In 2015, European consumption of lumber from the Central African Republic (CAR) played a significant role in funding the conflict that decimated CAR and left thousands dead and hundreds of thousands displaced from their homes. Illicit timber exports attracted militia factions as they sought to extract wealth and fund weapons purchases in a power struggle that led to the collapse of the Central African state. The conflict destroyed state institutions and infrastructure, and the fighting exacerbated social differences that continue to fuel division and occasionally erupt into violence today. While the situation remains precarious, CAR has improved substantially since 2013. In late 2015, with considerable assistance from the international community and U.N. peacekeeping, CAR successfully held its first democratic elections. Since then, the government in cooperation with international partners, has sought to rebuild and move beyond the crisis. Nonetheless, large numbers of the population remain displaced, unable to return to their communities due to lingering fears of violence, leaving them vulnerable to exploitation and susceptible to labor trafficking.
The American Bar Association Rule of Law Initiative (ABA ROLI) recently conducted a case study in CAR on large-scale forestry and the trafficking in persons vulnerability of indigenous and displaced populations in association with logging. In partnership with Verité, the African Labour Research Network and the Solidarity Center, ABA ROLI is conducting a two-year interdisciplinary investigation to identify trafficking risks and best practices for combating those risks in global supply chains in sub-Saharan Africa. The study explores four topics: African supply chain characteristics, trafficking in persons risks in the African context, company and industry practices that enable or help prevent trafficking, and the legal and policy frameworks in which supply chains operate.
Initial findings of the case study show how complex the interplay between global supply chains, industry regulation, conservation and the rights of marginalized populations can be, particularly in the context of a country struggling to emerge from civil conflict. Timber extraction in CAR has long been a lucrative business, attracting investment from multinational corporations to a poorly regulated industry in which illegal logging is widespread. The forests of CAR’s southernmost prefectures in Sangha-Mbaéré and Lobaye, on the border with the Democratic Republic of the Congo (DRC), are among the most appealing for logging. These districts are home to some of CAR’s most marginalized populations, including the Bayaka or Aka, an indigenous minority, many of whom continue to live nomadic lifestyles, collecting forest products and hunting wild game to sell in national markets. Unregulated logging threatens the forest-dependent Bayaka’s traditional lifestyle in ways that ripple out from the act of timber harvesting itself. In an immediate sense, timber exploitation destroys the habitats for these forest products; the presence of timber workers then triggers further invasion into the forests, as poorly paid loggers seek to supplement their wages by plowing fields for farming and hunting game themselves, driving animals further from Bayaka communities.

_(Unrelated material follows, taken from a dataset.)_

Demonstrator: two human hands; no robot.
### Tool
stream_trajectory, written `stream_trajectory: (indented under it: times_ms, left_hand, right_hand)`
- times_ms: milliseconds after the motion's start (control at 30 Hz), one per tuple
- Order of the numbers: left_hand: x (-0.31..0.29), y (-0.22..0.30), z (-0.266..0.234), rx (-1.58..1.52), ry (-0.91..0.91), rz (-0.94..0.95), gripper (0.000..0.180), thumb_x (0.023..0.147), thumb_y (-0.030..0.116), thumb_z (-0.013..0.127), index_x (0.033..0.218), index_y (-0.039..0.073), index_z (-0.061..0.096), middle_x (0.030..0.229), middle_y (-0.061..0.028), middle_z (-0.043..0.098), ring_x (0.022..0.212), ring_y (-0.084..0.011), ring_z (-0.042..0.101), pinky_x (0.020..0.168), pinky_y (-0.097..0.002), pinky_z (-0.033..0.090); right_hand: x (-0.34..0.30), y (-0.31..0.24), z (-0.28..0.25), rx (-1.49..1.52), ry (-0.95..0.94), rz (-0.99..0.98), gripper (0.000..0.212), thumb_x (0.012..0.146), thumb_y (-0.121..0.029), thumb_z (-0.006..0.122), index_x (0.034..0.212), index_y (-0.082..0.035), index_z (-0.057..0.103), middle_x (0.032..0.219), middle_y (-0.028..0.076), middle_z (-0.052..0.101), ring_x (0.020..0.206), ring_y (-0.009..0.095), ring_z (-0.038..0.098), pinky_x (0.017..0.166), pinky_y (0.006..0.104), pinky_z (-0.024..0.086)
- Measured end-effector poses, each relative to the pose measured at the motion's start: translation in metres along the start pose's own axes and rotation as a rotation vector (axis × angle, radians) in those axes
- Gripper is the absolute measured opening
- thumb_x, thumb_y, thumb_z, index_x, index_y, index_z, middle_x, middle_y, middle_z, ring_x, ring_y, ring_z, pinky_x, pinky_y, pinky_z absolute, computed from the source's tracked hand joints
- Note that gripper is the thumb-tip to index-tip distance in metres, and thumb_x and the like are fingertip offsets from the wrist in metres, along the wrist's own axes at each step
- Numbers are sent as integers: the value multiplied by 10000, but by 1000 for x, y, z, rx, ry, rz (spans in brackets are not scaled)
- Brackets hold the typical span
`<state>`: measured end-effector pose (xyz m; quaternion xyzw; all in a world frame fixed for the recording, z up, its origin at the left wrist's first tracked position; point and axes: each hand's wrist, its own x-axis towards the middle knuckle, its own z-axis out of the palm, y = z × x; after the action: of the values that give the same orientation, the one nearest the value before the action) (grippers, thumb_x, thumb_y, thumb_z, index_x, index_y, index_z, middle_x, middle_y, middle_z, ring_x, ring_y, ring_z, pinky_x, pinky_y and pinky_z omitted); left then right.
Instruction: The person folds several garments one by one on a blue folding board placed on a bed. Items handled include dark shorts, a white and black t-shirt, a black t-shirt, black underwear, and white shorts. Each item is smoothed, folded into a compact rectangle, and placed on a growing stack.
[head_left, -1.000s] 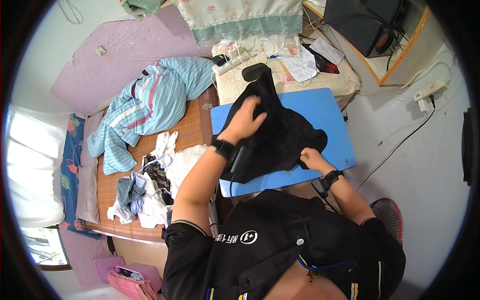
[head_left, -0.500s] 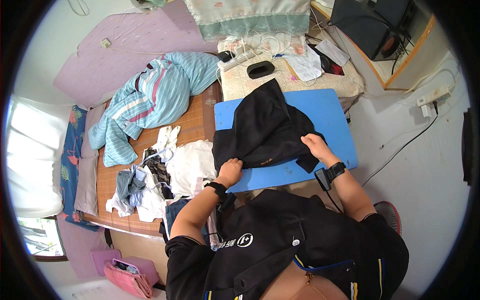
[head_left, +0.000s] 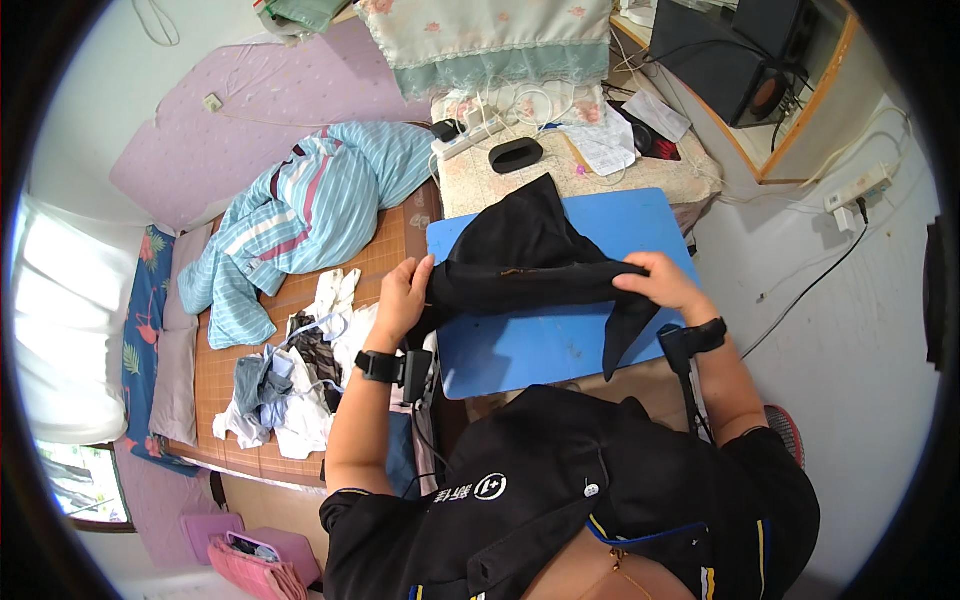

The introduction of logging camps often brings improved transportation routes, leading to increased pressure on the Bayaka to produce hunted game. To help the Bayaka keep up with demand, loggers provide better hunting weapons, leading to an overhunting of game and the threat of exhaustion of resources on which Bayaka communities have traditionally relied. When communities such as the Bayaka are displaced from the forest or no longer able to survive on natural resources, they become vulnerable to exploitation and domestic labor trafficking. Vulnerability is amplified by past practices of enslavement and their historic treatment as inferiors to other Central African ethnic groups.
Prior to the recent crisis, CAR made progress by incorporating protections for minority groups like the Bayaka into the national legal framework. Having voted in favor of the U.N. Declaration on the Rights of Indigenous Peoples in 2007, CAR became the first African country to ratify the International Labor Organization’s Indigenous and Tribal People’s Convention (Convention No. 169) in 2010. In practice however, enforcement has lagged, capacity to uphold the laws has been lacking and oversight has been weak. “Nothing is respected in (CAR’s) statutes. While participation in public affairs is guaranteed in the (Central African) Constitution, there is no genuine inclusion of (the Bayaka),” said Saint-Jerome Sitamom, a founder of the organization Maison de l’Enfant et de la Femme Pygmées, a Central African nongovernmental organization established to assist the Bayaka.
In-depth studies examine the linkages between implementation of targeted rights protections, enforcement of broader administrative and regulatory regimes and the political economy of implicated global supply chains. Using these studies, ABA ROLI contributes data and analysis that can be used in the design of future interventions to tackle complex problems — strengthening local governance, enforcing international standards, combatting discrimination, empowering indigenous communities and fostering transparent and equitable economic development.